== Segment start ==

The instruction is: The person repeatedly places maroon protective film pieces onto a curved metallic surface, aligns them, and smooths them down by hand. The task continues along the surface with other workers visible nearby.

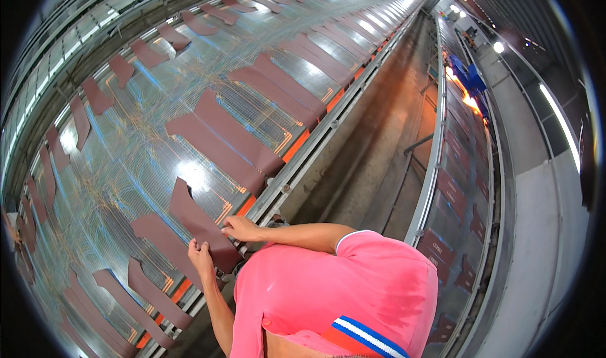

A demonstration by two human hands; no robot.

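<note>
At the near edge of the long printing table, my left hand pinches the edge of a maroon cut panel, whose upper end is slightly lifted. My right hand grips the same panel's opposite edge, fingers bent. Another maroon panel lies flat just left of it. Rows of similar pieces lie on the glossy surface, which carries gridded blue and orange lines. The exact fingertip contact on the right is small to see.
A metal rail with orange strips edges the table. A dark floor aisle separates it from a second table holding maroon printed pieces, with blue equipment farther along. A pale walkway runs at the right.
</note>
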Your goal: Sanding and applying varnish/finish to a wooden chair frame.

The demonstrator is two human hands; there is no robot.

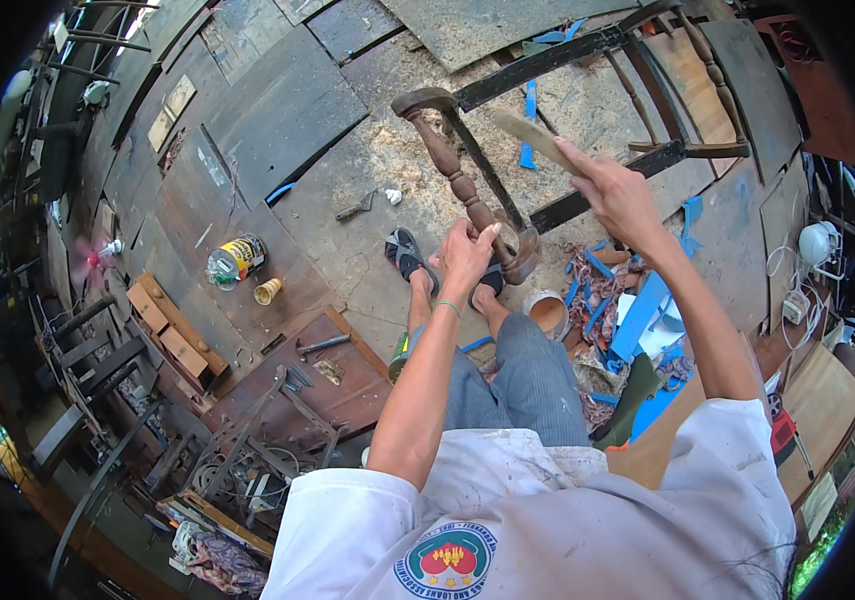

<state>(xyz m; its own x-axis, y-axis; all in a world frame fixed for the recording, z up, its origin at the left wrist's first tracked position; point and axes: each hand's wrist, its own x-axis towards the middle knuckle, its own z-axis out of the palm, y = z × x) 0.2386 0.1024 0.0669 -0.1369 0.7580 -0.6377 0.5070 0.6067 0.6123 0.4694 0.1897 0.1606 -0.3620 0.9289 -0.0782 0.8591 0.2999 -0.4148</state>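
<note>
A wooden chair frame (592, 55) with turned posts and dark, flat rails lies on its side in front of me. My left hand (467, 255) is closed around the near turned post (455, 180), close to its lower end. My right hand (619, 200) grips a flat tan stick (532, 135) with a rounded end, which looks like wood. The stick reaches out over the frame's dark rails, to the right of the near post. Whether it touches the frame, I cannot tell.
By my feet stands an open container (547, 312), beside a heap of scraps and blue strips (637, 320). A brush (355, 207) lies on the dusty floor. To the left are a labelled jar (237, 260), a yellow cup (267, 291) and a hammer (323, 345).
</note>
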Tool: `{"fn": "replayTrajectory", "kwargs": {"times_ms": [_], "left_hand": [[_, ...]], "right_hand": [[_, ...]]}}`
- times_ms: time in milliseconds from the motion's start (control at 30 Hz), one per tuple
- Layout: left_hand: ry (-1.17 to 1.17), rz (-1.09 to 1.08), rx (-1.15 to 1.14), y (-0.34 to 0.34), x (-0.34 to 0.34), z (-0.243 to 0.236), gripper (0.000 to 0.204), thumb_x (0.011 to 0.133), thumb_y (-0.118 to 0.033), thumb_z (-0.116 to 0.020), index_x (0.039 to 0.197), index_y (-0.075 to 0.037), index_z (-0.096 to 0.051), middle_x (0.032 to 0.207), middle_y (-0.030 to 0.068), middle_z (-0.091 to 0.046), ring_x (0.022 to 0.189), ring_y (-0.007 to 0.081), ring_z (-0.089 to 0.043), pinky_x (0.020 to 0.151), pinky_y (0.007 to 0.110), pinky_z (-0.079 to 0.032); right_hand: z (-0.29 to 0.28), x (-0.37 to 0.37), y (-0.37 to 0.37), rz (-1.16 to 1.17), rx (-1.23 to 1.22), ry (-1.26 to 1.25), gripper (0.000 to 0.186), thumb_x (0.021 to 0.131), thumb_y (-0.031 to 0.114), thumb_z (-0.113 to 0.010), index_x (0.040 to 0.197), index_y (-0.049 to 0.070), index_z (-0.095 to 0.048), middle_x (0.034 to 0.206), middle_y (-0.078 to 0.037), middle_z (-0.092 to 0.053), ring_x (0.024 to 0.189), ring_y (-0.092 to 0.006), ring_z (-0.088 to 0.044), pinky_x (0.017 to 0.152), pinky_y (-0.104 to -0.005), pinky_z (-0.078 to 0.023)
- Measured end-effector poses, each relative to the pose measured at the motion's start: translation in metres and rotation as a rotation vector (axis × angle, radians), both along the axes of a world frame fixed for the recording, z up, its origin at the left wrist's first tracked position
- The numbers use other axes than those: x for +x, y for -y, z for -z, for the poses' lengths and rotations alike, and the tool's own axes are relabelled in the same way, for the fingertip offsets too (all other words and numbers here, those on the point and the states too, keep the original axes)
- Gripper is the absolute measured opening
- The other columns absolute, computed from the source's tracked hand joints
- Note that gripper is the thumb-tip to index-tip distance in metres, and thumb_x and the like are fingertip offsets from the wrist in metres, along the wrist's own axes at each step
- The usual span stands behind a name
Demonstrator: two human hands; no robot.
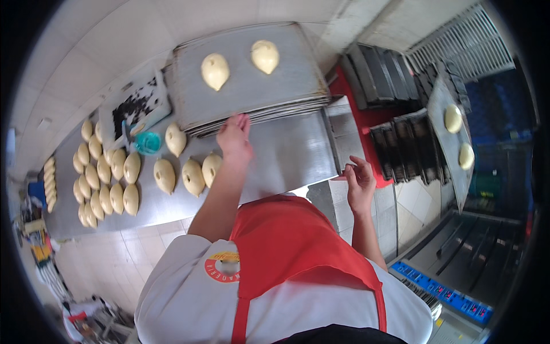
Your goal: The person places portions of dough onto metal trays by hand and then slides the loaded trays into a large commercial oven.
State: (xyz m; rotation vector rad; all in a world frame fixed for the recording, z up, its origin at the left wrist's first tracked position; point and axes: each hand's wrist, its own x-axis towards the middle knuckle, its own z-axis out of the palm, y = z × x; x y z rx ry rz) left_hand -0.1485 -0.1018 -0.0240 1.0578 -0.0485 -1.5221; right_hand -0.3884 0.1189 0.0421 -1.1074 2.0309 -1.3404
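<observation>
My left hand [235,139] is over the steel table at the front edge of a stack of flat baking trays [246,86]. Its fingers reach toward the trays, slightly blurred, and hold nothing that I can see. Whether they touch the edge is unclear. On the top tray sit two pale, pointed dough pieces [215,71]. My right hand [360,182] hovers beyond the table's right end, its fingers loosely bent and apart, with nothing visible in them. Left of my left forearm lie several shaped dough pieces with small dark holes [193,177], one partly hidden by the arm.
Rows of dough pieces [104,172] cover the table's left part. Behind them stand a white tub with dark crumbs [160,106] and a teal cup [148,143]. Dark loaf pans [404,146] sit at right beside a tilted tray with dough [452,149]. A control panel [441,291] is lower right.
</observation>
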Motion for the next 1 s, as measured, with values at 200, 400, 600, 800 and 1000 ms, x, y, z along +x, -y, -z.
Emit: {"fn": "replayTrajectory", "kwargs": {"times_ms": [200, 400, 600, 800, 1000], "left_hand": [[0.104, 0.062, 0.005, 0.039, 0.016, 0.036, 0.031, 0.098, -0.009, -0.055, 0.118, 0.014, -0.051, 0.102, 0.0217, -0.062, 0.093, 0.0325, -0.067, 0.085, 0.038, -0.061], [0.195, 0.107, 0.065, 0.038, 0.009, 0.005, 0.031, 0.094, -0.010, -0.056, 0.116, 0.012, -0.052, 0.108, 0.0193, -0.063, 0.090, 0.0269, -0.068, 0.080, 0.031, -0.061], [0.022, 0.027, -0.200, 0.007, 0.015, -0.032, 0.030, 0.090, -0.011, -0.054, 0.114, 0.006, -0.054, 0.114, 0.0160, -0.062, 0.102, 0.0243, -0.062, 0.088, 0.034, -0.055], [-0.203, 0.274, -0.504, 0.019, 0.068, 0.013, 0.028, 0.089, -0.008, -0.053, 0.109, 0.011, -0.055, 0.119, 0.0170, -0.061, 0.112, 0.0274, -0.058, 0.101, 0.039, -0.051], [-0.256, 0.279, -0.720, -0.030, 0.063, -0.001, 0.027, 0.092, -0.006, -0.050, 0.110, 0.013, -0.054, 0.121, 0.0200, -0.060, 0.113, 0.0285, -0.058, 0.103, 0.042, -0.049]], "right_hand": [[-0.049, -0.081, -0.022, 0.491, -0.547, 0.404, 0.029, 0.097, 0.017, -0.063, 0.120, -0.002, -0.060, 0.108, -0.009, -0.065, 0.091, -0.0133, -0.063, 0.078, -0.0280, -0.053], [-0.072, -0.196, -0.052, 0.815, -0.848, 0.589, 0.045, 0.095, 0.026, -0.066, 0.123, -0.003, -0.047, 0.114, -0.017, -0.059, 0.093, -0.0260, -0.067, 0.082, -0.0357, -0.058], [-0.076, -0.258, -0.053, 0.703, -1.061, 0.721, 0.038, 0.101, 0.027, -0.055, 0.123, -0.002, -0.045, 0.116, -0.021, -0.062, 0.098, -0.0321, -0.067, 0.089, -0.0451, -0.058], [-0.088, -0.291, -0.068, 0.560, -0.975, 0.954, 0.022, 0.094, 0.001, -0.046, 0.114, -0.008, -0.046, 0.110, -0.021, -0.060, 0.099, -0.0353, -0.066, 0.084, -0.0494, -0.061], [-0.105, -0.293, -0.126, 0.401, -1.071, 0.887, 0.021, 0.091, -0.001, -0.047, 0.108, -0.013, -0.049, 0.108, -0.022, -0.060, 0.096, -0.0358, -0.067, 0.082, -0.0496, -0.062]]}}
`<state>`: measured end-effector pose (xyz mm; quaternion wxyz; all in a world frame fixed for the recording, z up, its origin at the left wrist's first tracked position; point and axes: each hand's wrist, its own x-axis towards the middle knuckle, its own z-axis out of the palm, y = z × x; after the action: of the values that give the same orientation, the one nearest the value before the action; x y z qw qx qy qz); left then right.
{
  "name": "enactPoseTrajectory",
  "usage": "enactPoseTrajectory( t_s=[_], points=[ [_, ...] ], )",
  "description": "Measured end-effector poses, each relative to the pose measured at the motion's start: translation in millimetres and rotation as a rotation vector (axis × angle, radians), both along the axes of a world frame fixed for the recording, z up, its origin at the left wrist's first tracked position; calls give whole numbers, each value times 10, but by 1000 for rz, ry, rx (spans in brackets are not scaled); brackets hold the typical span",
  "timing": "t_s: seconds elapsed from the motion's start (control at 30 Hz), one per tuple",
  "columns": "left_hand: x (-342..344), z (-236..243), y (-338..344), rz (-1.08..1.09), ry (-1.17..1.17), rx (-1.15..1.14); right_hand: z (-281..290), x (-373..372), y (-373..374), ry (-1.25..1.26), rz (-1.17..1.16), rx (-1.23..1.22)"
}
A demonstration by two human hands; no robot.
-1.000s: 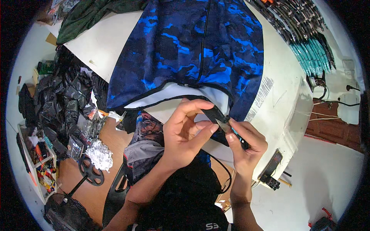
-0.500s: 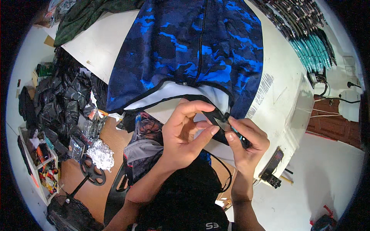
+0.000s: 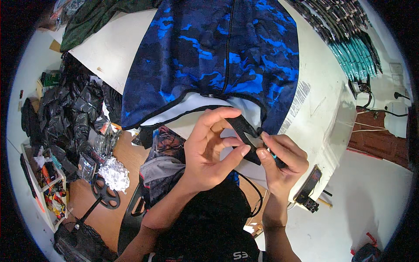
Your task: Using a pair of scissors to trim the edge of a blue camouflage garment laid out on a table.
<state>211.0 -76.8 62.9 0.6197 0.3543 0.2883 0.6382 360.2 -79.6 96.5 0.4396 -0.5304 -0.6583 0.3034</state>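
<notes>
A blue camouflage zip jacket lies spread over the white table, its hem toward me and its white lining showing. My left hand pinches the black hem band between curled fingers and thumb, lifting it near the hem's right end. In my right hand is a pair of thread snips, gripped close to the blades. The metal blades lie against the black band, just beyond my left thumb. My right fingers mostly cover the dark and teal handle.
Dark green cloth lies at the far left. Black plastic bags are heaped left of the table, above a shelf of odds and ends. Packaged goods are stacked at the far right. A dark device sits at the table's right edge.
My right hand has shifted slightly right, and the snips' blades have turned against the band. More of the band shows between my hands. My left hand stays nearly in place.
</notes>
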Motion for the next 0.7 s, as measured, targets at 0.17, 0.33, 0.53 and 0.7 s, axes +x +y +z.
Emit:
enactPoseTrajectory(
  t_s=[0.17,0.33,0.53,0.7],
  points=[
    [-5,-87,-1,71,-14,82,-57,-5,-25,-26,-18,54],
    [39,-77,-15,100,-36,72,-77,-18,-28,-29,-31,86],
    [21,-80,-30,76,-25,78,-49,-20,-7,-20,-4,76],
    [16,-53,-36,75,-34,100,-64,-21,-19,-17,-5,91]
  ],
)
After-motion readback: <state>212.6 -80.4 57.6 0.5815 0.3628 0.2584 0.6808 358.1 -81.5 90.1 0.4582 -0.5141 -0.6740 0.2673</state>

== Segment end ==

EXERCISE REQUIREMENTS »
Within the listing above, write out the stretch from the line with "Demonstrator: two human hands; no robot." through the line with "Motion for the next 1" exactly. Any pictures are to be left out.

EXERCISE SOLUTION »
Demonstrator: two human hands; no robot.
Your goal: The person places portions of dough onto metal trays by hand and then slides the loaded trays into a large commercial oven.
State: (xyz m; rotation vector rad; all in a world frame fixed for the recording, z up, its origin at the left wrist's first tracked position; point and axes: each hand's wrist, its own x-axis towards the middle knuckle, its own z-axis out of the palm, y = z × x; x y z rx ry rz) left_hand -0.1485 -0.1018 -0.0240 1.0578 -0.0485 -1.5221; right_hand -0.3884 0.1189 0.0421 -1.1074 2.0309 -1.3404
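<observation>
My left hand [235,139] is over the steel table at the front edge of a stack of flat baking trays [246,86]. Its fingers reach toward the trays, slightly blurred, and hold nothing that I can see. Whether they touch the edge is unclear. On the top tray sit two pale, pointed dough pieces [215,71]. My right hand [360,182] hovers beyond the table's right end, its fingers loosely bent and apart, with nothing visible in them. Left of my left forearm lie several shaped dough pieces with small dark holes [193,177], one partly hidden by the arm.
Rows of dough pieces [104,172] cover the table's left part. Behind them stand a white tub with dark crumbs [160,106] and a teal cup [148,143]. Dark loaf pans [404,146] sit at right beside a tilted tray with dough [452,149]. A control panel [441,291] is lower right.
</observation>
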Motion for the next 1 s, as measured, with values at 200, 400, 600, 800 and 1000 ms, x, y, z along +x, -y, -z.

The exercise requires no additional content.